The scene doesn’t last long, but in some ways it is excruciating to watch, with a few graphic images of flesh, bone and tendon. And from the film’s first showings at the Telluride Film Festival to its premiere on Wednesday, tales have spread of how audience members have fainted when that scene comes around.
A few of the stories have been accurate, others uncertain: the altitude in Telluride could have played a major factor. According to the Los Angeles Times, the woman who suffered a seizure at Wednesday’s premiere did so 45 minutes into the movie, long before the gruesome scene; Boyle later told the crowd that her episode was related to a diabetic condition.
“We’ve definitely had screenings where some people had seen too much, and we think it’s an empathy thing, not a gross-out thing,” said Boyle. “You’ll see far worse in ‘Jackass 3D’ or other movies.

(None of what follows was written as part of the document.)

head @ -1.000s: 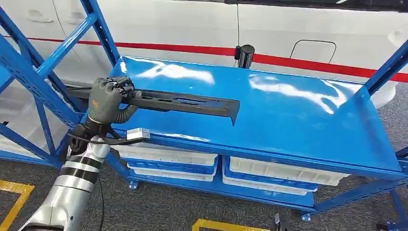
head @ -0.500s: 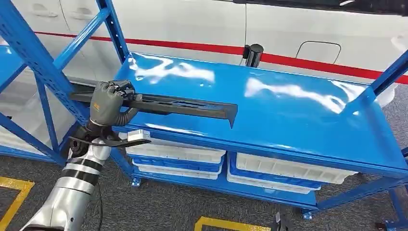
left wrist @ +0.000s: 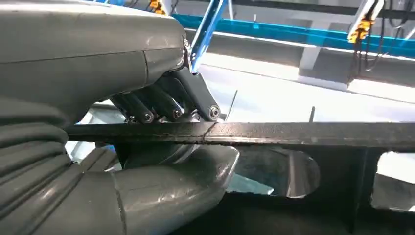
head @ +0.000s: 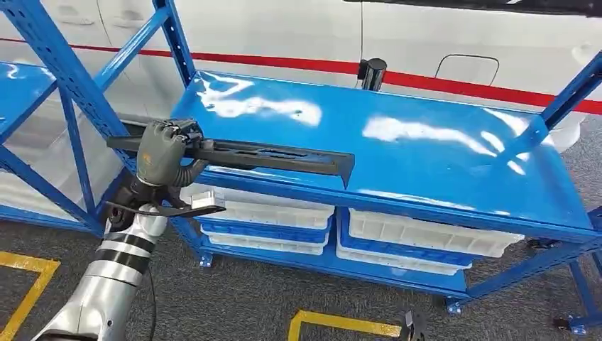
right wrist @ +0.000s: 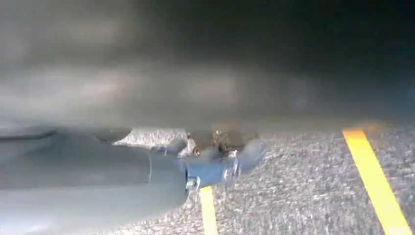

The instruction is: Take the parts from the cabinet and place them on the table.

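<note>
My left hand [head: 162, 145] grips a long black slotted part [head: 277, 155] near its left end. The part is held level over the front left of the blue table [head: 426, 163], its far tip pointing right along the table's front edge. In the left wrist view my left hand [left wrist: 161, 127] has its fingers over the part's [left wrist: 313, 133] top edge and its thumb under it. My right hand [right wrist: 215, 159] hangs over the grey floor with nothing in it; that picture is blurred.
White trays in blue crates [head: 426, 238] sit on the shelf under the table. Blue rack uprights [head: 64, 78] stand close to my left arm. A white car with a red stripe [head: 284, 35] and a black post [head: 372, 72] are behind the table. Yellow lines [head: 341, 323] mark the floor.
The whole picture has shifted, so the camera has moved. My left hand keeps its grip on the black part, which now lies closer to the table's front edge.
</note>
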Controlling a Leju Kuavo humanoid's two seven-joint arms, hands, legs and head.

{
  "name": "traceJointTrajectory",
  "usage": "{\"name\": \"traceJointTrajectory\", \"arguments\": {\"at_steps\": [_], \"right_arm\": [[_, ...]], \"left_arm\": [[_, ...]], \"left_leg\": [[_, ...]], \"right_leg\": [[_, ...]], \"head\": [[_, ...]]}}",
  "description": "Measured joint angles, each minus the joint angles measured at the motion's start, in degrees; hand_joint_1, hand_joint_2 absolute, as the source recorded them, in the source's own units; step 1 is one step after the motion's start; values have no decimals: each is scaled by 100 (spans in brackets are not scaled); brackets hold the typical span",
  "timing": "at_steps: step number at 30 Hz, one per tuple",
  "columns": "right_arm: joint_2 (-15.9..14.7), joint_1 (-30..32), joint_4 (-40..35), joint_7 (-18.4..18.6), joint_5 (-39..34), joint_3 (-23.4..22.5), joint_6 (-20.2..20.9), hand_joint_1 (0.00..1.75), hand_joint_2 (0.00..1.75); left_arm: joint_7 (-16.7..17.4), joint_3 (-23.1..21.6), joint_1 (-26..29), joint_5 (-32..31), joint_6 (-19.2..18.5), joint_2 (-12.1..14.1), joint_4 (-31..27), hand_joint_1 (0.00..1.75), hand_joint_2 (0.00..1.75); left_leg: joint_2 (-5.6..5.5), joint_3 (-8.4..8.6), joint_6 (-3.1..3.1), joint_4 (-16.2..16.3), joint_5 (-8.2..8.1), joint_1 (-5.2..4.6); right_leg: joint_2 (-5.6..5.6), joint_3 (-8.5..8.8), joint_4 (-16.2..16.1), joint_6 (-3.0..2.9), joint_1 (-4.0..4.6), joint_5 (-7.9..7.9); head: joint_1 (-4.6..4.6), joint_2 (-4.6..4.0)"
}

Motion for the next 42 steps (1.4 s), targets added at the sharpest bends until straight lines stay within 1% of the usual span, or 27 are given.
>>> {"name": "traceJointTrajectory", "arguments": {"at_steps": [1,2,3,4,5,6,7,9,10,11,14,15,17,19,20,21,22,23,24,25,26,27,30,38,40,41,42], "right_arm": [[12,-8,0,0,0,0,0,0,0],[5,-6,0,0,0,0,0,0,0],[1,1,0,0,7,0,0,0,0],[5,8,0,0,9,0,0,0,0],[5,8,0,0,9,0,0,0,0],[8,8,0,0,9,0,0,0,0],[8,9,0,2,9,0,0,0,0],[12,12,0,2,9,0,0,0,0],[6,6,0,2,9,0,0,0,0],[-8,-6,0,2,9,0,0,0,0],[-8,4,0,4,11,0,0,0,0],[-14,21,2,7,13,0,0,0,0],[-3,25,0,9,17,0,0,0,0],[-3,10,0,9,24,0,0,0,0],[-6,10,0,9,24,0,0,0,0],[-3,12,0,9,24,0,0,0,0],[-3,10,0,9,24,0,0,0,0],[-1,2,0,9,24,0,0,0,0],[-1,-10,0,9,24,0,0,0,0],[-3,-27,-4,9,24,0,0,0,0],[-23,-60,-7,9,24,0,0,0,0],[-16,-61,-7,2,24,0,0,0,0],[-23,-72,-7,0,24,0,-4,0,0],[-23,-72,-7,0,24,0,-4,0,0],[-21,-71,-7,0,24,0,-11,0,0],[-8,-37,-7,-2,20,0,-13,0,0],[-6,4,-7,-11,15,-2,-15,0,0]], "left_arm": [[2,7,0,9,0,9,0,175,175],[2,9,-1,13,0,15,0,175,175],[2,7,8,33,0,22,2,175,175],[2,9,22,53,0,26,15,175,175],[2,7,34,59,0,26,33,175,175],[2,9,46,59,0,29,46,175,175],[2,9,51,59,0,33,48,175,175],[2,9,39,61,0,33,48,175,175],[2,9,23,59,0,31,48,175,175],[0,2,26,59,0,24,48,175,175],[0,7,22,63,0,33,48,175,175],[2,4,16,63,0,31,50,175,175],[0,4,7,63,0,22,48,175,175],[0,4,13,63,0,22,50,175,175],[0,4,12,61,0,22,50,175,175],[0,4,14,61,0,24,50,175,175],[0,4,13,61,0,24,50,175,175],[0,4,10,61,0,24,50,175,175],[0,4,5,61,0,24,52,175,175],[0,4,-4,61,0,24,52,175,175],[0,4,-15,59,0,22,52,175,175],[0,2,-23,57,0,26,63,175,175],[0,2,-30,53,0,15,92,175,175],[0,2,-30,53,0,15,92,175,175],[2,2,-30,53,0,15,94,175,175],[0,2,-65,57,0,31,186,175,175],[0,2,-78,57,0,26,221,175,175]], "left_leg": [[4,-89,-7,130,-219,14],[9,-190,-23,399,-516,26],[14,-341,-67,909,-887,48],[16,-479,-105,1382,-1131,71],[19,-548,-140,1722,-1247,85],[29,-479,-159,1760,-1213,101],[39,-282,-181,1549,-1099,123],[49,415,-231,606,-811,174],[50,703,-278,156,-885,203],[-29,687,-166,218,-786,143],[-38,591,-39,190,-766,112],[-24,551,56,147,-699,134],[-24,440,197,141,-596,127],[-23,295,232,143,-496,106],[-22,227,233,145,-448,95],[-22,160,229,145,-397,88],[-22,96,223,146,-346,84],[-23,44,213,146,-299,77],[-24,-4,199,146,-253,71],[-24,-32,187,146,-214,70],[-24,-63,149,151,-172,52],[-6,-48,105,115,-120,63],[9,-38,2,60,-18,90],[9,-38,2,60,-18,90],[7,-37,-27,23,15,87],[32,-508,-176,1753,-1184,111],[48,468,-214,542,-690,174]], "right_leg": [[-9,41,-57,-33,-64,79],[-16,0,-58,-78,-78,132],[-22,-55,-58,-86,-79,174],[-26,-103,-56,-79,-78,212],[-28,-158,-51,-64,-78,249],[-28,-207,-47,-58,-84,290],[-27,-249,-43,-27,-97,318],[-23,-311,-5,34,-135,357],[-25,-346,48,60,-119,370],[-21,-403,74,99,-95,395],[-5,-445,43,244,-89,501],[-3,-490,54,280,-86,512],[-3,-719,453,207,-108,118],[-3,-1065,1427,145,-106,-395],[-3,-1162,1783,152,-106,-535],[-3,-1152,1934,190,-106,-556],[-4,-1001,1808,235,-103,-477],[-4,-747,1473,270,-92,-350],[-4,-380,967,274,-76,-226],[-3,-57,529,231,-49,-200],[-16,272,36,118,7,-352],[-22,243,114,148,13,-251],[-5,142,63,75,48,-209],[-5,142,63,75,48,-209],[-6,137,39,43,45,-176],[-38,-112,-43,-80,-70,193],[-32,-259,22,4,-107,283]], "head": [[-18,0],[-31,0],[-37,0],[-31,0],[-29,0],[-35,0],[-35,0],[-33,0],[-37,0],[-40,0],[-22,0],[-40,0],[-9,0],[-5,0],[-2,0],[-2,0],[-5,0],[0,0],[-5,0],[-2,0],[-11,0],[-25,0],[6,0],[6,0],[6,0],[-33,0],[-39,0]]}}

But James pulls you in so much with the performance, and you feel so vulnerable.”
Boyle admitted that a brief glimpse of Franco cutting the nerve in his arm makes people particularly squeamish, but said that the moment came directly from Ralston’s book, to which he tried to be particularly faithful.

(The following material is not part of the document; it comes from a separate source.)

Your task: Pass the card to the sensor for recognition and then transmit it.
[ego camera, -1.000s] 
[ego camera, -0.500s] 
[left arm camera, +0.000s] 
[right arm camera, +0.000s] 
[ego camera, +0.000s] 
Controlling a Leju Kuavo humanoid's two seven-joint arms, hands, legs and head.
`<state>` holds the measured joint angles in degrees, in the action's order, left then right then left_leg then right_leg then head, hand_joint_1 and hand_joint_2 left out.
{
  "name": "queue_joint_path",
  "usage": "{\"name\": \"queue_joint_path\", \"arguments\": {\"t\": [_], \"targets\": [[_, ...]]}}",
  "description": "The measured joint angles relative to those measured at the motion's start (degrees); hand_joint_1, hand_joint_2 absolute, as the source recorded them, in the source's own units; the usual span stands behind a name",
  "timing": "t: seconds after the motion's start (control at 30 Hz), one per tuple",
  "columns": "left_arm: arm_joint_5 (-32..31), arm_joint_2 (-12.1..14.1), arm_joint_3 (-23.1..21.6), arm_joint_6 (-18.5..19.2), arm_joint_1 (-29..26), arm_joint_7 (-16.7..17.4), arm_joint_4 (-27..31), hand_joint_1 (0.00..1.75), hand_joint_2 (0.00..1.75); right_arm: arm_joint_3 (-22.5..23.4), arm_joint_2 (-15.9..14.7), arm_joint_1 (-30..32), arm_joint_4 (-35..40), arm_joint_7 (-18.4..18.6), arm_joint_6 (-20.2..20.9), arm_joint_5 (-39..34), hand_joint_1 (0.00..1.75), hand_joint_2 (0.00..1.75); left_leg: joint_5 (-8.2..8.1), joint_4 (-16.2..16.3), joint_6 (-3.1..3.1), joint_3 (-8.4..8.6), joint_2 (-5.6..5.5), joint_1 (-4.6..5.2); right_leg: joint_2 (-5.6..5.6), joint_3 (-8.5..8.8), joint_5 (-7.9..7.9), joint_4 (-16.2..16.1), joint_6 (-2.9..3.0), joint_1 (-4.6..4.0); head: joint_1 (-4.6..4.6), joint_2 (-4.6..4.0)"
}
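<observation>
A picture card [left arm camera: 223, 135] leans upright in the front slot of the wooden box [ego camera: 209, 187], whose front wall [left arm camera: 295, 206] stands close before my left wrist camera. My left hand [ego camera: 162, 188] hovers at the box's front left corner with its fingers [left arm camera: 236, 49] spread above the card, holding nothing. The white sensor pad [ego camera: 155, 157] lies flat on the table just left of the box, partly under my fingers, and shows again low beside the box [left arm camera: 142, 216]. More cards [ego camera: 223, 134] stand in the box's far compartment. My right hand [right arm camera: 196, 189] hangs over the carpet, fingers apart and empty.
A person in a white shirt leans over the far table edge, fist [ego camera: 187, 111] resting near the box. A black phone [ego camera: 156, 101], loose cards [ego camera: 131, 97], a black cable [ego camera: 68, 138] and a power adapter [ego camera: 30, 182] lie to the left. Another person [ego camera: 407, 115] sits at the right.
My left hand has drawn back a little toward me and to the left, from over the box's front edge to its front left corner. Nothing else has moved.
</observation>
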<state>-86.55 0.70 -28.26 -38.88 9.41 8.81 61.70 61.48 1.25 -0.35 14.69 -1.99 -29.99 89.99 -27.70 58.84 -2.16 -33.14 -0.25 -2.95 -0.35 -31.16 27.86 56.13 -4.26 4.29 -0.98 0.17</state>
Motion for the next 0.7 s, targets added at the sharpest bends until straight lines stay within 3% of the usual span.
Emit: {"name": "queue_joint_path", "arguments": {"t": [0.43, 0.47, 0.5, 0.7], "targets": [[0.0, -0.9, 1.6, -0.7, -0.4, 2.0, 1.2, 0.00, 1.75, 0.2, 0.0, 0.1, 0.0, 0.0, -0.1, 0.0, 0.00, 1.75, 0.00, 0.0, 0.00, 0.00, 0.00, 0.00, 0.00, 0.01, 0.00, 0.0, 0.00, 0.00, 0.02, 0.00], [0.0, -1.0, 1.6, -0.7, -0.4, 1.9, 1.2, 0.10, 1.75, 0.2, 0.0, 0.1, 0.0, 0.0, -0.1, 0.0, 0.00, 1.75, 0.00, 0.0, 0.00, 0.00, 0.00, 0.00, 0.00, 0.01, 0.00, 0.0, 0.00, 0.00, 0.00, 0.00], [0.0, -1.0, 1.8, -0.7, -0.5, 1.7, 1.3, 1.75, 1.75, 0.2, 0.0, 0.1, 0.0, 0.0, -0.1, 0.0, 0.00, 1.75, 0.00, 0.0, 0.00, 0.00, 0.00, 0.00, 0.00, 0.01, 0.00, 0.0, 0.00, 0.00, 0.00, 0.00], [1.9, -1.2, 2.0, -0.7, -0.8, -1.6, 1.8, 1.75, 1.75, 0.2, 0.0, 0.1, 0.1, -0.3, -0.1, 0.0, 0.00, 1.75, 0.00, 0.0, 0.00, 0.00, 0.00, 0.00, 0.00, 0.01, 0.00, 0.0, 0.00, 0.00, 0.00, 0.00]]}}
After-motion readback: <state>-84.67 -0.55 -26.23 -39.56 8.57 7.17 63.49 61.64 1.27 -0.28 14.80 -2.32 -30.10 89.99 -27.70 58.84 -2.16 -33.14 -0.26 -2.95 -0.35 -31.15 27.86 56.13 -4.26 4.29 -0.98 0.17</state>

“I thought quite deeply about whether we should cut the movie when this first started happening,” he said. “And God bless the studio [Fox Searchlight], they left the decision to me. And I thought, no, it would be wrong to change it now.
“We deliberately followed the book in this case, probably more carefully than in any other part of the movie, and to change it would be to trivialize what he went through in some way.
“I think the measure of it is just about right. It’s not sensationalized, and it’s not trivialized to make it look too easy or too quick.”
That said, Boyle added that he was disturbed by the episodes, both for the people involved and for the effect on the rest of the audience.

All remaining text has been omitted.